Oil prices fall as S Arabia reassures mkt on supply
Wednesday, 24 October 2018
LONDON, Oct 23 (Reuters): Oil prices fell on Tuesday after Saudi Arabia said it could supply more crude quickly if needed, reassuring investors ahead of US sanctions on Iran's crude exports that start next month.
Benchmark Brent crude oil LCOc1 fell $1.51 a barrel to a low of $78.32, down 1.9 per cent and below its 50-day moving average for the first time in two months, before recovering a little to around $78.35 by 1050 GMT.
US light crude CLc1 dropped $1.27 a barrel to a low of $68.09 and then recovered to trade around $68.26, down $1.10.
US sanctions on Iranian oil begin on Nov. 4 and Washington has said it wants to stop all of Tehran's fuel exports, but other oil producers are pumping more to fill any supply gaps.

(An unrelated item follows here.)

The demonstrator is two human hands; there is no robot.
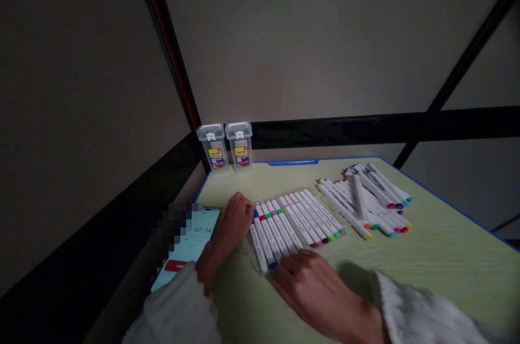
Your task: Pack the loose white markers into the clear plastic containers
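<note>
White markers with coloured ends lie side by side in a clear plastic tray on the table, in two groups. At the tray's upper left edge is my left hand, its fingers curled in beside the leftmost markers. Over the near ends of the left group rests my right hand, fingers bent and closed; the markers' tips beneath it are partly hidden. What either hand's fingertips hold, if anything, is out of sight.
A loose pile of markers lies at the right on the pale table. Two clear lidded boxes with labels stand at the back left. A phone showing a timer lies beside my left forearm. Walls rise behind and left.
</note>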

Saudi Energy Minister Khalid al-Falih told a conference in Riyadh on Tuesday the oil market was in a "good place" and he hoped oil producers would sign a deal in December to extend cooperation to monitor and stabilise the market.
"We will decide if there are any disruptions from supply, especially with the Iran sanctions looming," Falih said. "Then we will continue with the mindset we have now, which is to meet any demand that materialises to ensure customers are satisfied."
Falih said he would not rule out the possibility that Saudi Arabia would produce between 1 and 2 million barrels per day (bpd) more than current levels in future.
The chief executive of Saudi Aramco, Amin Nasser, said it would take the kingdom only three months to reach its maximum production capacity of 12 million bpd if needed.
The statements followed concerns that Saudi Arabia might cut crude supply in retaliation for potential sanctions over the Khashoggi killing. Falih said on Monday there was no intention of doing that.
Economist Intelligence Unit energy analyst Peter Kiernan said it would be self-defeating for Saudi Arabia to cut oil supply, as it would risk losing market share to other exporters while losing its reputation as a stable player in the market.
Despite this, Sukrit Vijayakar, director of energy consultancy Trifecta, said markets were wary of the impact of US sanctions on Iran's oil sector, estimating sanctions could impact up to 1.5 million barrels per day of supply.